The M60's front mount crank trigger built into the harmonic damper uses a 60-2 pattern, a very common trigger. The missing tooth is offset 60° BTDC. This operating system of the EFI controller uses the trailing edge of the first tooth after the missing section. The TDC mark is also on the trailing edge of the tooth.

Each leading (or trailing) edge of the tooth is exactly 6° away from the one next to it. The tooth is 2.5° wide and the valley between teeth is 3.5° wide.

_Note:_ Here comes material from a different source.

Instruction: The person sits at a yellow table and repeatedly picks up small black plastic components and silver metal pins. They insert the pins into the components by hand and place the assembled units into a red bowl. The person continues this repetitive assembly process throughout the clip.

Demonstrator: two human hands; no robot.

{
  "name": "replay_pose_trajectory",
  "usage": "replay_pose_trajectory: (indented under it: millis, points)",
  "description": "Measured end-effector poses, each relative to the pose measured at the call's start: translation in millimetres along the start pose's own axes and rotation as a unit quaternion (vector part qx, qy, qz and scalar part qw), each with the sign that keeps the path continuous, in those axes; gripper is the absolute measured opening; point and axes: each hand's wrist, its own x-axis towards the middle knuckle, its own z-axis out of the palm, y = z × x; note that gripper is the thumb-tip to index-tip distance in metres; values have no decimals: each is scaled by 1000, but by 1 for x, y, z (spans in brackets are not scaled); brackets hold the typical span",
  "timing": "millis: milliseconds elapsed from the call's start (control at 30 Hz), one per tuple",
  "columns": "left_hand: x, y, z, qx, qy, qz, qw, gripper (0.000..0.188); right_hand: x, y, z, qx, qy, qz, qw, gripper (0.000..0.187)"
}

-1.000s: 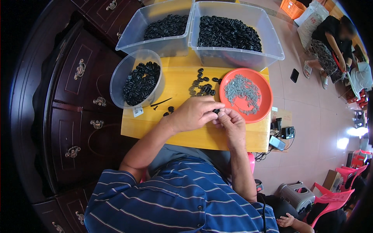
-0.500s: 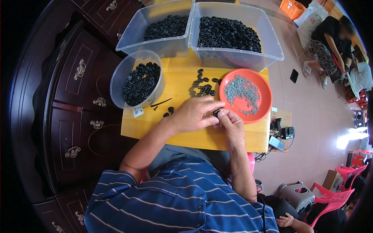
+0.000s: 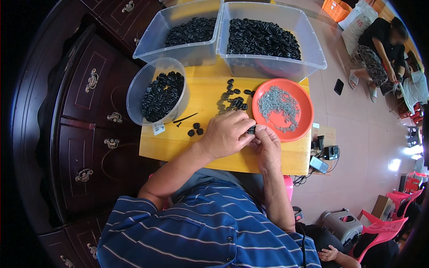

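Over the front of the yellow table, my left hand [image 3: 225, 135] and my right hand [image 3: 269, 145] meet, fingertips pinching a small black oval plastic part [image 3: 251, 130] between them. My fingers cover most of it. Just beyond my hands lies a loose cluster of similar black oval parts [image 3: 237, 103]. Several more black pieces [image 3: 196, 130] rest left of my left hand. A red-orange plate [image 3: 306, 118] holding many small grey metal pins [image 3: 279, 105] stands beyond my right hand.
A round clear tub [image 3: 134, 91] of black parts stands at left. Two clear bins [image 3: 178, 56] with more are at the back. A thin black stick [image 3: 185, 117] lies near the tub. Dark wooden drawers [image 3: 85, 129] flank the table's left. A person [image 3: 380, 49] sits far right.
The black part has turned between my fingertips, and my left fingers have curled further over it. My left hand has shifted slightly, showing more of the pieces beside it.
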Motion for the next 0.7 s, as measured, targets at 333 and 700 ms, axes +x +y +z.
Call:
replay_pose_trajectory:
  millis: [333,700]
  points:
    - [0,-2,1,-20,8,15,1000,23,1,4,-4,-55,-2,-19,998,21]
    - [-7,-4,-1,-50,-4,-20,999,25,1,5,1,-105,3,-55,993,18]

For small crank rotation distances it's easy enough to mark and count the teeth and where on the tooth or the valley the next mark lands to get an accurate idea of how much crank rotation has occurred.

However, to make life easier I encourage removing the harmonic damper from the engine and printing out this degree wheel large enough to place and align the harmonic damper in the middle.



Aligning the 0°/360° with the TDC mark, the trailing edge of the first tooth after 'Missing Tooth' section at 300° and then 180° on the trailing edge of the 30th tooth.

I have also marked on the degree wheel my desired ICL, LSA and subsequent B1/B2 marks. Mark on the damper (I recommend white-out or white paint pen) the angle of the Desired ICL advance, B1 and B2 marks.

If you change the ICL, the LSA timing mark and B1/B2 timing marks will all shift accordingly, don't make changes to one without compensating the other.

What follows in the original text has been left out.